### To do
Read through the lines below and copy the ones holding the string "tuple".

### Record set
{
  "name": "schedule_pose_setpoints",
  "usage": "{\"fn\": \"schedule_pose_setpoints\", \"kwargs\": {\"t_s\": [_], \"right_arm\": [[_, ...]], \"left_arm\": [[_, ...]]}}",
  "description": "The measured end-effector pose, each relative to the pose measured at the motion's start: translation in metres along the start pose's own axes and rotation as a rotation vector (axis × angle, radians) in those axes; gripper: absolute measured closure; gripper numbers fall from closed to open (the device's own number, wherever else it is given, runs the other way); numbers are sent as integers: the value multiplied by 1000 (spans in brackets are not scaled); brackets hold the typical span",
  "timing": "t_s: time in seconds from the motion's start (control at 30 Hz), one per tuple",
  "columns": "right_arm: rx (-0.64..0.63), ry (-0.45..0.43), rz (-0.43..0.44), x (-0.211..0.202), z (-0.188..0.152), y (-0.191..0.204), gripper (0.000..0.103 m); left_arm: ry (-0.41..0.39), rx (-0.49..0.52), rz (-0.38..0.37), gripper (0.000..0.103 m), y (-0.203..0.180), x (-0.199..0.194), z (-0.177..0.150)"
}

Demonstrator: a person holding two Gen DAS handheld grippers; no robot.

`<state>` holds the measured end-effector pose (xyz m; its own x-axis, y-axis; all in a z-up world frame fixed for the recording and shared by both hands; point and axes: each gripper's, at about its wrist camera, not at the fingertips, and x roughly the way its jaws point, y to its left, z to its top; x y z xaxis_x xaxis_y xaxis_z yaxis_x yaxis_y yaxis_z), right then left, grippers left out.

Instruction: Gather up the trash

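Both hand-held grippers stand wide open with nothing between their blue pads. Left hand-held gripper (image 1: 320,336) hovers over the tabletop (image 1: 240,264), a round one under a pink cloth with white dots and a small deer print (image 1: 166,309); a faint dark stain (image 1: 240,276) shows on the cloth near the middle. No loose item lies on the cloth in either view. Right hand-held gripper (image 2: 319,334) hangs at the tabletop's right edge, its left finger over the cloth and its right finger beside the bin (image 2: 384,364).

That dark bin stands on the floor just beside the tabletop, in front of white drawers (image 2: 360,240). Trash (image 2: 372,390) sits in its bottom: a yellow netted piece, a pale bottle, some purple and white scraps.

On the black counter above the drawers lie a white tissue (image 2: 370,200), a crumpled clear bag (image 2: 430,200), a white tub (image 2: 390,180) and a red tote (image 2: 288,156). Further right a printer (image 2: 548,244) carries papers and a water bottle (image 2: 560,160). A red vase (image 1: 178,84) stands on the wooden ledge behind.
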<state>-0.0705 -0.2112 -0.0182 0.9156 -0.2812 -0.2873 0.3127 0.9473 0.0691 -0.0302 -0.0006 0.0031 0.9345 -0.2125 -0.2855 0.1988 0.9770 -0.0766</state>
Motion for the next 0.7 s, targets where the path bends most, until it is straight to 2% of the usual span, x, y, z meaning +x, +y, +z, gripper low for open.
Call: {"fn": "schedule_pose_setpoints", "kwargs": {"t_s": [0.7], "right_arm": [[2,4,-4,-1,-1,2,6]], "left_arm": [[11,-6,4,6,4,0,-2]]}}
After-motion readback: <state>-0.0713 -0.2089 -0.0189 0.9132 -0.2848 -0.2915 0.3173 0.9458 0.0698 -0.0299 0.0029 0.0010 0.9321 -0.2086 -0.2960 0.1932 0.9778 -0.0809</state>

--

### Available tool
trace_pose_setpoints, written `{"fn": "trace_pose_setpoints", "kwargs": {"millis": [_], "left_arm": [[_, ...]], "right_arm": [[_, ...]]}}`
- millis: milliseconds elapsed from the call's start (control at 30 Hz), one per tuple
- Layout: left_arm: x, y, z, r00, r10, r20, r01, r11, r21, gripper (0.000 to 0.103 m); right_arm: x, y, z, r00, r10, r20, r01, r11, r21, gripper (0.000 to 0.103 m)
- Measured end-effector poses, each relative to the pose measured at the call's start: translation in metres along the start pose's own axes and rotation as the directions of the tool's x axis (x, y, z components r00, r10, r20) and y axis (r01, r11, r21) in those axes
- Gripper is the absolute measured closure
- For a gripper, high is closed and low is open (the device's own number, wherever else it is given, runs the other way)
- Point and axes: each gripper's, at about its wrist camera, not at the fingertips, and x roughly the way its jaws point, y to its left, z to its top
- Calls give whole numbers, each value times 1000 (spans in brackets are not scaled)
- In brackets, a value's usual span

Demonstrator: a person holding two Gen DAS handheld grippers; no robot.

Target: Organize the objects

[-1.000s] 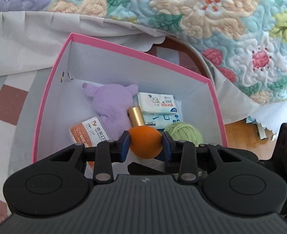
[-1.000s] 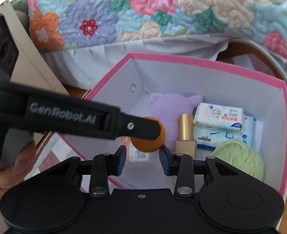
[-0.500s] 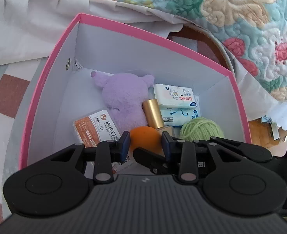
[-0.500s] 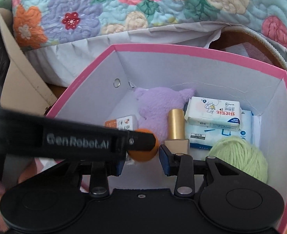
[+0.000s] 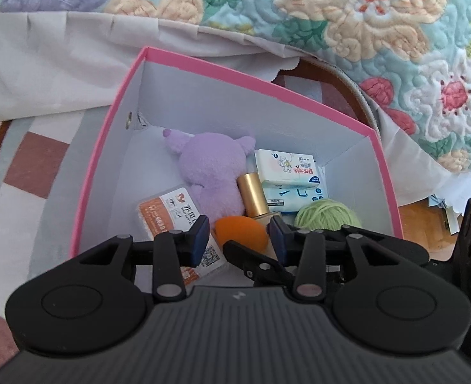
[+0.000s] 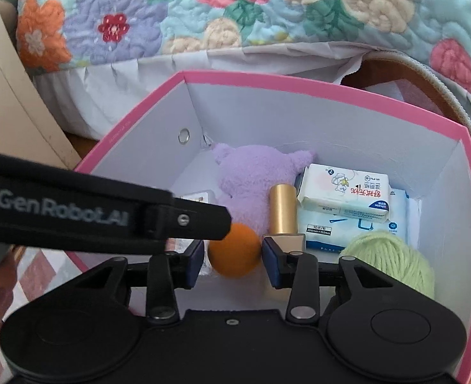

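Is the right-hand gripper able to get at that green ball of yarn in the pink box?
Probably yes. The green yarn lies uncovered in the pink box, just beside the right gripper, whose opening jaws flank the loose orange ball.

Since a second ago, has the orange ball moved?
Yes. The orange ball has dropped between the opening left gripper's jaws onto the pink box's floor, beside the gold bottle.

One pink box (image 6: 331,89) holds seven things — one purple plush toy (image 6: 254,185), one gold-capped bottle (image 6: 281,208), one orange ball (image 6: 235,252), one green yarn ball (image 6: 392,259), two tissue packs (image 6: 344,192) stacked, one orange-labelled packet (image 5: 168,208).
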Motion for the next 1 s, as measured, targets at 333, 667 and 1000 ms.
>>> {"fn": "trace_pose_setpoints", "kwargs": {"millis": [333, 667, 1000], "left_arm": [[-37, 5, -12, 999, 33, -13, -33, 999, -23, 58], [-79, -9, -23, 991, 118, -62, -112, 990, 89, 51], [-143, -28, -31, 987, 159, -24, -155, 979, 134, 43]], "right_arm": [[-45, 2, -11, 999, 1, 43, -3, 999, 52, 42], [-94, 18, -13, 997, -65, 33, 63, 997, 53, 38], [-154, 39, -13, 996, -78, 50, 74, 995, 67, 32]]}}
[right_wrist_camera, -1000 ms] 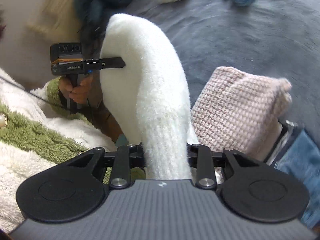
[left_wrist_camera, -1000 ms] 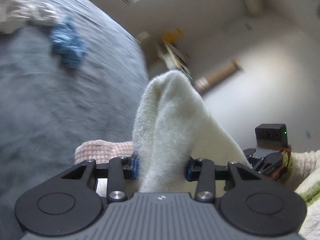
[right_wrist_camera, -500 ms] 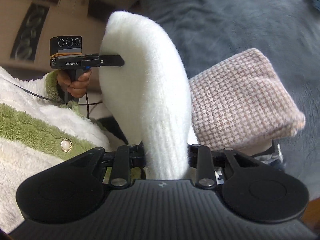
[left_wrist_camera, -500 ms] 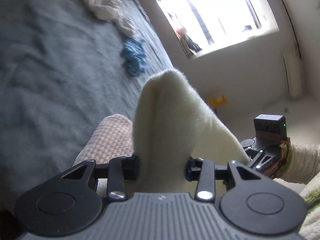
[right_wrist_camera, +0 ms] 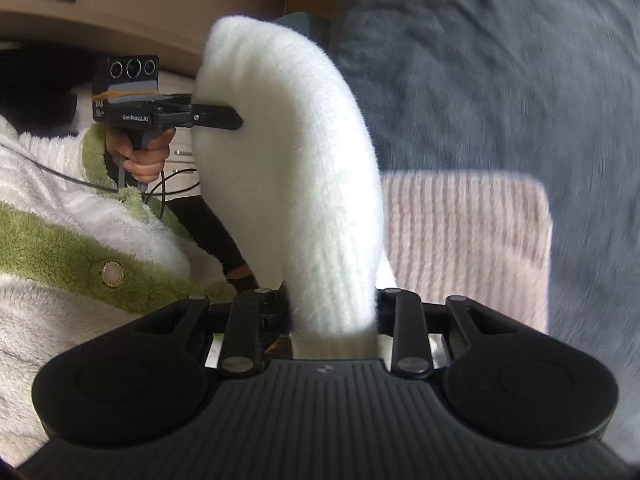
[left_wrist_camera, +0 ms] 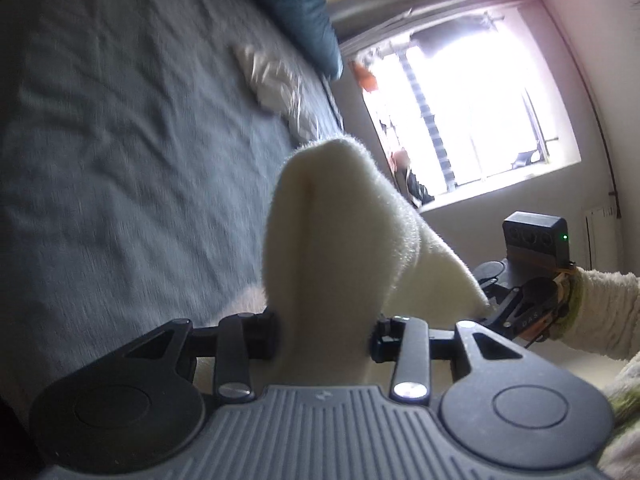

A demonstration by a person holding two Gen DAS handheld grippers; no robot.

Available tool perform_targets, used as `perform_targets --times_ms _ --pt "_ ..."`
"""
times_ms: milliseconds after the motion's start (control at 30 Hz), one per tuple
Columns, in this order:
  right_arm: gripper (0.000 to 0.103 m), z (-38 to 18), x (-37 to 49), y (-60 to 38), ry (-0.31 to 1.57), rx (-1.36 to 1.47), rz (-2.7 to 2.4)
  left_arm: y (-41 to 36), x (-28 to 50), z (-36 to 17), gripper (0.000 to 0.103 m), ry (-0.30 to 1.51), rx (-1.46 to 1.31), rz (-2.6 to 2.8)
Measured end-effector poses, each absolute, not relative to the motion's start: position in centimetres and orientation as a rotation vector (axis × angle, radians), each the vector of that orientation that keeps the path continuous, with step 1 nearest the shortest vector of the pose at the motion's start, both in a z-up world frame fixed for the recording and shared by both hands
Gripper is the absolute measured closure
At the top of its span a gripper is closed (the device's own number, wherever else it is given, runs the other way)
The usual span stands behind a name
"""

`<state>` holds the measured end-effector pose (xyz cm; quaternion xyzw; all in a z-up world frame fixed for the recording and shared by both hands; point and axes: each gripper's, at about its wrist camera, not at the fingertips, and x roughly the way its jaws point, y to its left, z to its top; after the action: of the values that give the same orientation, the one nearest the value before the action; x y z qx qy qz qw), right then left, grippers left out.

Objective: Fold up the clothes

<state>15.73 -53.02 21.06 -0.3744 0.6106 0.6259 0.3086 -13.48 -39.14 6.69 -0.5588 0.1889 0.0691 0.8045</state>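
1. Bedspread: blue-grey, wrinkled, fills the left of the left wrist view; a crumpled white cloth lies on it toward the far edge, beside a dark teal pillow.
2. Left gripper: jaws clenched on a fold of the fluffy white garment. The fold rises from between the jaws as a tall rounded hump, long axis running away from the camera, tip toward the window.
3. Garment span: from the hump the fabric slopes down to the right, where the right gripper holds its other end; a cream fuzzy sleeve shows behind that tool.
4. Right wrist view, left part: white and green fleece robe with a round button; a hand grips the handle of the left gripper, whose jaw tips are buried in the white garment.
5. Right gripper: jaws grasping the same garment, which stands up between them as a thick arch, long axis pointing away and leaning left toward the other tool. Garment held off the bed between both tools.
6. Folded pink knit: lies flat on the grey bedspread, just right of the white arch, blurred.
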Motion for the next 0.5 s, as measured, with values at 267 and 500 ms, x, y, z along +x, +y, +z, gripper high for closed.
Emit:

### Written response
  "timing": "t_s: time in seconds from the motion's start (control at 30 Hz), one per tuple",
- millis: milliseconds elapsed from the call's start (control at 30 Hz), one per tuple
times_ms: milliseconds after the motion's start (control at 30 Hz), one per tuple

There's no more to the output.